Think about it this way. The “gold standard” for research in medicine and social science is a randomized control trial (RCT). In an RCT, half the participants are randomly selected to receive the treatment—let’s say a drug for high blood pressure. Both the treatment and control groups follow the same diet and health-care plan. The one wrinkle is that the treatment group also receives the new drug. Because the drug is the only difference in care between the two groups, it can be safely credited with any significant difference in outcomes.
RCTs specify the precise treatment, who gets it, and how it is administered. This makes it relatively easy to replicate results. If patients in a successful RCT got a 100-milligram dosage of our blood pressure drug every twelve hours, that’s how doctors should administer it in order obtain the same results.

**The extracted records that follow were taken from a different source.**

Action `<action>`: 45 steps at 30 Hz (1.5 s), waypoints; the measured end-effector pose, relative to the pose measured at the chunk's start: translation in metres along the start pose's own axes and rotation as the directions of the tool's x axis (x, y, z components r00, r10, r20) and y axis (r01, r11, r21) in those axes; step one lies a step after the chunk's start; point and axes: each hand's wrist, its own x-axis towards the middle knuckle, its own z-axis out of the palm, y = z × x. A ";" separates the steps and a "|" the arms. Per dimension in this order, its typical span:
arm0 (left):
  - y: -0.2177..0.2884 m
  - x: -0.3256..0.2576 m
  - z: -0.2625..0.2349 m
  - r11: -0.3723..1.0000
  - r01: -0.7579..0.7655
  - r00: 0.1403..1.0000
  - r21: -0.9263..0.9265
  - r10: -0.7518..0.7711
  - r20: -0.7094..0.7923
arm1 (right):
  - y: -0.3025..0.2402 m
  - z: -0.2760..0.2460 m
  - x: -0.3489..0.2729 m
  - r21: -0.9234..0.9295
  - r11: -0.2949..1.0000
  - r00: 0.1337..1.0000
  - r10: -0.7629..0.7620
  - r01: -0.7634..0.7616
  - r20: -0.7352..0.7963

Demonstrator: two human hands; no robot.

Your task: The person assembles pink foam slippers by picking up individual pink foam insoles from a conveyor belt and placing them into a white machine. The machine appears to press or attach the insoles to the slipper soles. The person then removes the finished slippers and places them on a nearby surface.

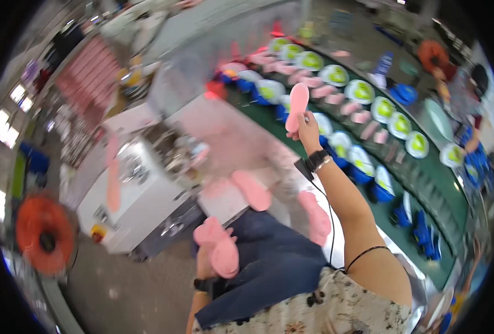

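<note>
My right hand (308, 132) is stretched out toward the green conveyor belt, its fingers closed on the lower end of a pink insole (298, 100) held upright. Low on the left, beside my dark-clad lap, my left hand (204, 263) grips several pink insoles (223, 256) that overlap; most of its fingers are hidden behind them. Another pink insole (251, 190) lies by my knees, and a cluster of pink insoles (315, 218) rests on the bench near my right forearm.
Rows of blue-and-white shoes (361, 165), white-and-lime pieces (360, 92) and small pink pieces (350, 108) line the belt (425, 189). Left are a white machine (110, 214) and an orange fan (45, 236). A black cable (329, 209) hangs by my right arm. Another person (475, 167) stands far right.
</note>
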 end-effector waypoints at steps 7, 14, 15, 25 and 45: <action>-0.025 0.040 -0.010 0.960 0.210 0.957 -0.186 -0.163 0.240 | 0.005 -0.343 -0.069 -0.528 0.832 0.689 -0.281 -0.173 -0.668; -0.032 0.035 0.029 0.986 0.163 0.982 -0.040 -0.158 0.108 | 0.036 -0.504 -0.121 -0.650 0.554 0.634 -0.259 -0.521 -0.729; -0.034 0.028 0.039 0.981 0.192 0.978 -0.016 -0.190 0.081 | 0.042 -0.514 -0.120 -0.631 0.566 0.658 -0.195 -0.530 -0.727; -0.038 0.018 0.022 0.978 0.206 0.978 -0.029 -0.206 -0.011 | -0.009 -0.142 -0.105 -0.592 0.797 0.986 -0.166 0.122 -0.021; -0.021 0.016 -0.009 0.994 0.074 0.983 -0.083 -0.087 -0.165 | 0.054 0.033 -0.164 -0.414 0.910 0.730 0.301 -0.027 0.614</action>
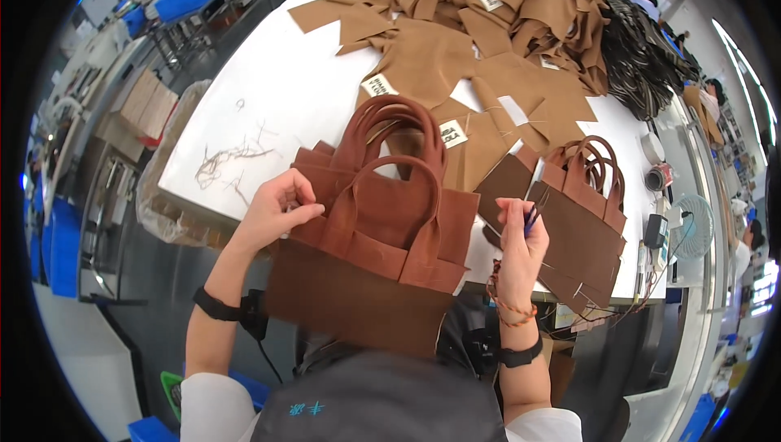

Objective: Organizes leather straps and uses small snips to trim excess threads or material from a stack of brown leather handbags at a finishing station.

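Note:
A stack of bag panels point(366, 304), dark brown below and reddish-brown above, lies over the table's near edge and my lap. Several looped reddish-brown handles point(350, 206) rise from it. At its upper left edge is my left hand point(281, 210), thumb and forefinger pinched together; whether a thread or the edge is between them I cannot make out. My right hand point(521, 251) is closed around small thread snips point(533, 216) with a blue-purple grip, just right of the stack. Beside that hand lies a second stack of handled panels point(582, 239).
Brown cut pieces point(431, 60) are heaped across the white table point(236, 108). Loose threads point(228, 161) lie at left. Black straps point(643, 52) pile up at far right, with tape rolls point(657, 175) and a small fan point(691, 226) along the right edge.

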### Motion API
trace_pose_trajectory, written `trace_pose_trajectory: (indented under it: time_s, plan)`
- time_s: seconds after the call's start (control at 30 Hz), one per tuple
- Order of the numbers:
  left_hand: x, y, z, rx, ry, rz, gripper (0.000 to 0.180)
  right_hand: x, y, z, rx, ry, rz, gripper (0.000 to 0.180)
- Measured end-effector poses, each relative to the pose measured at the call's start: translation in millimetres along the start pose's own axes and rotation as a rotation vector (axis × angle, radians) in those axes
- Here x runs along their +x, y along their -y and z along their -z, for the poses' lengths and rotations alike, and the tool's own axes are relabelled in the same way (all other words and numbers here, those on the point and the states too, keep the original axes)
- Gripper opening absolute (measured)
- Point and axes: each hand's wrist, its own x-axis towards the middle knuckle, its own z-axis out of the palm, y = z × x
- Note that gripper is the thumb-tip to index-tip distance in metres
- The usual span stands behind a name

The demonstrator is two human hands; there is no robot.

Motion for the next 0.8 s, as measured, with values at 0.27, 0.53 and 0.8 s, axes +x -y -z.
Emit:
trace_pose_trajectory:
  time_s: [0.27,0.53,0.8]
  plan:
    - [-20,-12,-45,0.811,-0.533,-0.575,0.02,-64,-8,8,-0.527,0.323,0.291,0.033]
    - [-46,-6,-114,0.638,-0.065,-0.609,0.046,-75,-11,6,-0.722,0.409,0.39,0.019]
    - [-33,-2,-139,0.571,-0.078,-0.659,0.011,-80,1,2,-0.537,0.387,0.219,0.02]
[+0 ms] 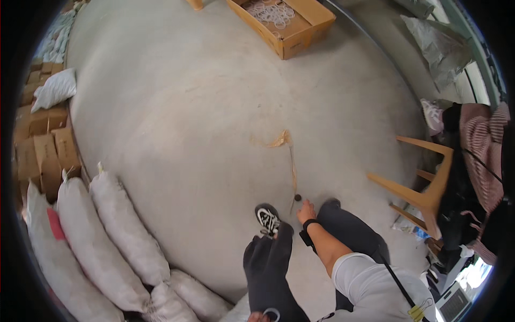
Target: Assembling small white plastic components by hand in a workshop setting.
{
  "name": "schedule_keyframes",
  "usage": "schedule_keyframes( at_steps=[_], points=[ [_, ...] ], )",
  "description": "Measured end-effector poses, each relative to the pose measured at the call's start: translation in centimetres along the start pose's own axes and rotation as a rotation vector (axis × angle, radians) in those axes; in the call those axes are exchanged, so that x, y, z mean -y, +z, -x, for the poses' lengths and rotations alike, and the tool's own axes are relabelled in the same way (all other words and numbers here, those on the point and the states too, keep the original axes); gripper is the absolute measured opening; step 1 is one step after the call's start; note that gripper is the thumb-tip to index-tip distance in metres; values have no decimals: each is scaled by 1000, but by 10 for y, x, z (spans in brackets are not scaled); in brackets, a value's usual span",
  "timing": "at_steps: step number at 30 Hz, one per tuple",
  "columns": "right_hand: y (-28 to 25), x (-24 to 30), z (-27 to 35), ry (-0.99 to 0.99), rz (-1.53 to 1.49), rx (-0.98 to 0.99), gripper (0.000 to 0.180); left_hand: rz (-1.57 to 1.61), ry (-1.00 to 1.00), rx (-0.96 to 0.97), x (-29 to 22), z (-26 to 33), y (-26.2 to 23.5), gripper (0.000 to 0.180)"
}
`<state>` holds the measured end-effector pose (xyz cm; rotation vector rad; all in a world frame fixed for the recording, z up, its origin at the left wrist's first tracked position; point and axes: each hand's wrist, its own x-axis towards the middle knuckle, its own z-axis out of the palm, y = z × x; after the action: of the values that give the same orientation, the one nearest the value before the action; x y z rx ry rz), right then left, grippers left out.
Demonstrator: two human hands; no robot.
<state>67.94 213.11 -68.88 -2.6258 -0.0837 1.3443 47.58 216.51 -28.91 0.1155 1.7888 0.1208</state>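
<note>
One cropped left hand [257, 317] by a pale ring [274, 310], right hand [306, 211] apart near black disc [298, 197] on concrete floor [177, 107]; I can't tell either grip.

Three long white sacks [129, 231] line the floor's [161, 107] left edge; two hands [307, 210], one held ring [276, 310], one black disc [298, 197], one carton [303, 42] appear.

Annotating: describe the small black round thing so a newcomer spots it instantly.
On the grey floor, find the black shoe with white laces; the person's right hand is to its right. Just left of its fingertips is the small, round black object; its dark colour sets it apart from the thin tan strip beside it.
</note>
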Motion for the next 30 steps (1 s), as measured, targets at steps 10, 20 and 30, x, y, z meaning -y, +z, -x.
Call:
schedule_keyframes(
  at_steps=[10, 20, 30],
  points=[
    [65, -5, -110, 121, -8, -100, 38, -95, -67, -180, -72, -80, 24, 22],
    [-103, 43, 16, 39, -529, 8, 23, -160, -171, -111, -111, 20, 59, 22],
    [-449, 163, 190, 43, -1474, 102, 14, -680, 487, 524, -216, 157, 170, 14]
  ],
)
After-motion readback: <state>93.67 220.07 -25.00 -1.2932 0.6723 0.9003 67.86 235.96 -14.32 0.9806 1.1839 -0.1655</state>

If doctors gave out twice the recommended dosage, or if patients got it half as often as recommended, you wouldn’t expect the same results. When we say that the drug “works,” we mean that it has specific, predictable effects when used precisely.
At times, that kind of research can translate pretty cleanly to educational practice. If precise, step-by-step interventions are found to build phonemic awareness or accelerate second-language mastery, replication can be straightforward. For such interventions, research really can demonstrate “what works.” And we should pay close attention.

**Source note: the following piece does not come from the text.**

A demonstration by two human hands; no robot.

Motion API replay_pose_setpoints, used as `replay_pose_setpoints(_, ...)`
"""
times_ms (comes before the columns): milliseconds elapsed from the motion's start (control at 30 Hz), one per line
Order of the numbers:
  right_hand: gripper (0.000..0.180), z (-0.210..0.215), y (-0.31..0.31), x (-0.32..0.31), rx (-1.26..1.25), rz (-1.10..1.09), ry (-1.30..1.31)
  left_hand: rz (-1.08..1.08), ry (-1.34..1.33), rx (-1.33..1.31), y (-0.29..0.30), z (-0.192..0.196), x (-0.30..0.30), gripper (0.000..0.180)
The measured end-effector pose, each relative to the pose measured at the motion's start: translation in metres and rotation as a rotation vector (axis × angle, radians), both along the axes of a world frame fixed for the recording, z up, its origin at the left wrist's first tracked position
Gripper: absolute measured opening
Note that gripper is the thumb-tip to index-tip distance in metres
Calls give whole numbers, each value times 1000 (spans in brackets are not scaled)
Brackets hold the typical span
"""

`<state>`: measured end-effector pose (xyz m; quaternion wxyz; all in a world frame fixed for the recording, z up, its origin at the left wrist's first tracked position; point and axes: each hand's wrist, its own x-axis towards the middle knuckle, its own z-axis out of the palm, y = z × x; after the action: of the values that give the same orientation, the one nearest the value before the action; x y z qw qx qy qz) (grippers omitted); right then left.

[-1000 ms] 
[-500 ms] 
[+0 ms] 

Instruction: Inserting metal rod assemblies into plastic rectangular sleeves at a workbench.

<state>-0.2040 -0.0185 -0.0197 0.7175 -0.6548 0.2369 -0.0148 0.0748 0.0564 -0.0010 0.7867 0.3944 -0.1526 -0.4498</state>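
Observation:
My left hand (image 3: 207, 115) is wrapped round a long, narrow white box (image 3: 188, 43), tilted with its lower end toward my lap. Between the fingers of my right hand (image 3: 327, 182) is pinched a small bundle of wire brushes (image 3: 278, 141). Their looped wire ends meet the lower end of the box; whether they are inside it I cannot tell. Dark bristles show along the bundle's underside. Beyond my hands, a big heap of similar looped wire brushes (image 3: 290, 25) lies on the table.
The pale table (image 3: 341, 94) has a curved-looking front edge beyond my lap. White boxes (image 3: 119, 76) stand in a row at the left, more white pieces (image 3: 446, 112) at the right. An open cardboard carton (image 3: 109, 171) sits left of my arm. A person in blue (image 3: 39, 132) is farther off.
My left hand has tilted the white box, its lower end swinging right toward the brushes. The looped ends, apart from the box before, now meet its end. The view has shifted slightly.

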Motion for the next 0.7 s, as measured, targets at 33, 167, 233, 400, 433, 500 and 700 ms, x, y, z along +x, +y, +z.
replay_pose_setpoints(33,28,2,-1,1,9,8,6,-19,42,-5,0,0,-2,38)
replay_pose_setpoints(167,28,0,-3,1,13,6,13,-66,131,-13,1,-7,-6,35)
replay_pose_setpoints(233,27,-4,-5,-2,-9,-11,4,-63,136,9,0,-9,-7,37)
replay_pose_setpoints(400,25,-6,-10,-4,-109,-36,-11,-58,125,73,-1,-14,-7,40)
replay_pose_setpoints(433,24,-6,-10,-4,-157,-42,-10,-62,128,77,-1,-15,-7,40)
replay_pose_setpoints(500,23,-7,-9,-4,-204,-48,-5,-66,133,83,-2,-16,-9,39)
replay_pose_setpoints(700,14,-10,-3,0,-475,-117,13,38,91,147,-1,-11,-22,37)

But this also helps illuminate the limits of research when it comes to policy, given all the complexities and moving parts involved in system change. New policies governing things like class size, pre-K, or teacher pay get adopted and implemented by states and systems in lots of different ways. New initiatives are rarely precise imitations of promising pilots, even on those occasions when it’s clear precisely what the initial intervention, dosage, design, and conditions were.

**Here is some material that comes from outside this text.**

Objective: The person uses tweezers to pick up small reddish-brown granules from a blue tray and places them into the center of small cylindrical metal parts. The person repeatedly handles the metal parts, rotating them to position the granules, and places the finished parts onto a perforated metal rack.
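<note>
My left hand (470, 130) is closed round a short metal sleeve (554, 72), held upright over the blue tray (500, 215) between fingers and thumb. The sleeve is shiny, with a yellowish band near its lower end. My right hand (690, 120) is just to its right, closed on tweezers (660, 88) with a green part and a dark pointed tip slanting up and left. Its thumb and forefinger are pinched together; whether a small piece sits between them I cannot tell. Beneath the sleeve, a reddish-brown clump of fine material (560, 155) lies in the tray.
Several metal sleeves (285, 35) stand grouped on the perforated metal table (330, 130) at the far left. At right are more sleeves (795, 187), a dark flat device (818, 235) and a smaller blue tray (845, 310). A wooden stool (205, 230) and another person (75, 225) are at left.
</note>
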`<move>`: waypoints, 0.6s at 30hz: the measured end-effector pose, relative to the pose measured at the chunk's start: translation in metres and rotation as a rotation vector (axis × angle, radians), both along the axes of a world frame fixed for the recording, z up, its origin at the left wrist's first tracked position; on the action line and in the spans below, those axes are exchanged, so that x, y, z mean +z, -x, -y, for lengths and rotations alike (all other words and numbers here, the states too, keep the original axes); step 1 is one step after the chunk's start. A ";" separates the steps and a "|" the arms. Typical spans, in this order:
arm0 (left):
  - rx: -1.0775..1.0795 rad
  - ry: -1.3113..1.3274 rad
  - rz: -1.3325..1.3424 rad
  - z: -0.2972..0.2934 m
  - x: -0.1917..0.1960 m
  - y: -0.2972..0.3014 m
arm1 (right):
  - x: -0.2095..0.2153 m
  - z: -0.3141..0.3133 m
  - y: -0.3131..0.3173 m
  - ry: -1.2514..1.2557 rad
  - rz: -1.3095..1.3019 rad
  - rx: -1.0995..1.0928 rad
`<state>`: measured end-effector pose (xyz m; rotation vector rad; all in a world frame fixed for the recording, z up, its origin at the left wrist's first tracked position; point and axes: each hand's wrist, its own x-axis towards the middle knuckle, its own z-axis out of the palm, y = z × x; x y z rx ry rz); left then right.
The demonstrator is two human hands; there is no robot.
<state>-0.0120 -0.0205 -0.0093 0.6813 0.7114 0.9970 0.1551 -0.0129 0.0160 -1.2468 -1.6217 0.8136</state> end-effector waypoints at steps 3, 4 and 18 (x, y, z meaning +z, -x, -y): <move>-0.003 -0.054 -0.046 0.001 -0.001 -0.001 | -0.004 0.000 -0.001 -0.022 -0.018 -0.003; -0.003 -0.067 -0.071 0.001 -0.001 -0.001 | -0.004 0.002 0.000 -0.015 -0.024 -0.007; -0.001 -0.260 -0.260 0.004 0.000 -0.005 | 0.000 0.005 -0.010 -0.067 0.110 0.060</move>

If imitators are imprecise and inconsistent, there’s no reason to expect that results will be consistent. Consider class-size reduction. For decades, advocates of smaller class sizes have pointed to findings from the Student Teacher Achievement Ratio (STAR) project, an experiment conducted in Tennessee in the late 1980s. Researchers found significant achievement gains for students in very small kindergarten and first-grade classes. Swayed by the results, California legislators adopted a massive class-size reduction program that cost billions in its first decade. But the evaluation ultimately found no impact on student achievement.
What happened? Well, what “worked” on a limited scale in Tennessee played out very differently when adopted statewide in California. The “replication” didn’t actually replicate much beyond the notion of “smaller classes.” Where STAR’s small classes were 13 to 17 students, California’s small classes were substantially larger. STAR was a pilot program in a few hundred classrooms, minimizing the need for new teachers, while California’s statewide adoption required a tidal wave of new hires. In California, districts were forced to hire thousands of teachers who previously wouldn’t have made the cut, while schools cannibalized art rooms and libraries in order to find enough classrooms to house them. Children who would have had better teachers in slightly larger classrooms were now in slightly smaller classrooms with worse teachers. It’s no great shock that the results disappointed.
Research should inform education policy and practice, but it shouldn’t dictate it. Common sense, practical experience, personal relationships, and old-fashioned wisdom have a crucial role to play in determining when and how research can be usefully applied. The researchers who play the most constructive roles are those who understand and embrace that messy truth.